### Goal of the exercise
Go through the data line by line from the top, retyping each exactly, and end with the line that contains "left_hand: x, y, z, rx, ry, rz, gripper".

### Data section
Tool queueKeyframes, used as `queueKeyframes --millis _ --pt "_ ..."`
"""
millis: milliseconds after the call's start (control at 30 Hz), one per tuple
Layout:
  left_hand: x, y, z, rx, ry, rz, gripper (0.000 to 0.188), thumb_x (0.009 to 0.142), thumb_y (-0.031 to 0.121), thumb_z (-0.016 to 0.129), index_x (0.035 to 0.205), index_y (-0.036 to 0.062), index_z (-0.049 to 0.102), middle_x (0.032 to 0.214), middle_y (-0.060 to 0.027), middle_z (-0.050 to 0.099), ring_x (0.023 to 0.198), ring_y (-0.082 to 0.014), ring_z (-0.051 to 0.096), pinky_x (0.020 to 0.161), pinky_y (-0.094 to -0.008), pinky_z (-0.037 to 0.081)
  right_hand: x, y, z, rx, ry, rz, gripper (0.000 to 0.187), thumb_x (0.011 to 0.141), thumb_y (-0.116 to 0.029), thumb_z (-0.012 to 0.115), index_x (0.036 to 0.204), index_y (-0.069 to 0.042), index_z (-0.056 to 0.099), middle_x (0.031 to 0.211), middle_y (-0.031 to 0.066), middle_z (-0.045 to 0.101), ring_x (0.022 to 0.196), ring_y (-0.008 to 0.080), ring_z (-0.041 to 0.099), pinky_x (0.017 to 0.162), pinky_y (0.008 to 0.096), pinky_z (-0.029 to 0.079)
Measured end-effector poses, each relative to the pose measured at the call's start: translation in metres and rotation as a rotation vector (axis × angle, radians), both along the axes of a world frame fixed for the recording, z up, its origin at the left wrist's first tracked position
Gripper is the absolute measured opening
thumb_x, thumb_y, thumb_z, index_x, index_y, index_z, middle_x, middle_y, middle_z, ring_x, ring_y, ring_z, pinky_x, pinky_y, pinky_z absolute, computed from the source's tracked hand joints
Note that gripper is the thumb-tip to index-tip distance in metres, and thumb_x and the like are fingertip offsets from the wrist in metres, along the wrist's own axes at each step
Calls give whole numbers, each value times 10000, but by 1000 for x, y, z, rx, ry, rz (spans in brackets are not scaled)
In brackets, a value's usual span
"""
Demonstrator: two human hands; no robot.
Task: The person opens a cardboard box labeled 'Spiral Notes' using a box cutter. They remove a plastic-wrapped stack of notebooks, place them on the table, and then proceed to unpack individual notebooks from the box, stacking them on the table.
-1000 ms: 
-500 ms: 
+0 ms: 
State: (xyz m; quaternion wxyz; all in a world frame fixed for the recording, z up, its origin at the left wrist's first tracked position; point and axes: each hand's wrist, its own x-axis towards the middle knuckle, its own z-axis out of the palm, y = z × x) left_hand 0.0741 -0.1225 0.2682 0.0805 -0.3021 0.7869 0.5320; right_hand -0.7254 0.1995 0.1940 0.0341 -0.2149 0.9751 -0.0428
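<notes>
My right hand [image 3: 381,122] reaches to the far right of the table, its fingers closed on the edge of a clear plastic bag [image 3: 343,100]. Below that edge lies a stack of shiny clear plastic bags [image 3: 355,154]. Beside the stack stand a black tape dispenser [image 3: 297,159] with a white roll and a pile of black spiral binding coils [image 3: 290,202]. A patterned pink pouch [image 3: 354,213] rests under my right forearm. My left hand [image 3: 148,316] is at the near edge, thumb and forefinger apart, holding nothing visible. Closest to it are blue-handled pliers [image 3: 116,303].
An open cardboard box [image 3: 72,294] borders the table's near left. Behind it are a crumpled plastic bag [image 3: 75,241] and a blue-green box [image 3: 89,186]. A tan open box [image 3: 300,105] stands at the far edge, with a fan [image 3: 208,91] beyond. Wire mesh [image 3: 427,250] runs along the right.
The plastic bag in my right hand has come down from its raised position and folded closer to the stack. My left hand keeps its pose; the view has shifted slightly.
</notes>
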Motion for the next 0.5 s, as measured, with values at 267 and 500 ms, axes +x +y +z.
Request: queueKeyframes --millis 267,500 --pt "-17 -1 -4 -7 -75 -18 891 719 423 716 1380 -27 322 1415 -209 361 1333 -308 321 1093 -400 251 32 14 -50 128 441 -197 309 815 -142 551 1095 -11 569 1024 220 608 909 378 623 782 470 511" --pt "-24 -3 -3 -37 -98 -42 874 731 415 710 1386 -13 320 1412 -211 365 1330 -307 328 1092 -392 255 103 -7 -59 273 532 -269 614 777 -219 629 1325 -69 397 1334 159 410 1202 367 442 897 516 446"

### Written response
Tool queueKeyframes, used as `queueKeyframes --millis _ --pt "_ ..."`
"""
millis: milliseconds after the call's start (control at 30 Hz), one per tuple
Layout:
  left_hand: x, y, z, rx, ry, rz, gripper (0.000 to 0.188), thumb_x (0.009 to 0.142), thumb_y (-0.031 to 0.121), thumb_z (-0.016 to 0.129), index_x (0.035 to 0.205), index_y (-0.036 to 0.062), index_z (-0.049 to 0.102), middle_x (0.032 to 0.214), middle_y (-0.060 to 0.027), middle_z (-0.050 to 0.099), ring_x (0.023 to 0.198), ring_y (-0.082 to 0.014), ring_z (-0.051 to 0.096), pinky_x (0.020 to 0.161), pinky_y (-0.094 to -0.008), pinky_z (-0.037 to 0.081)

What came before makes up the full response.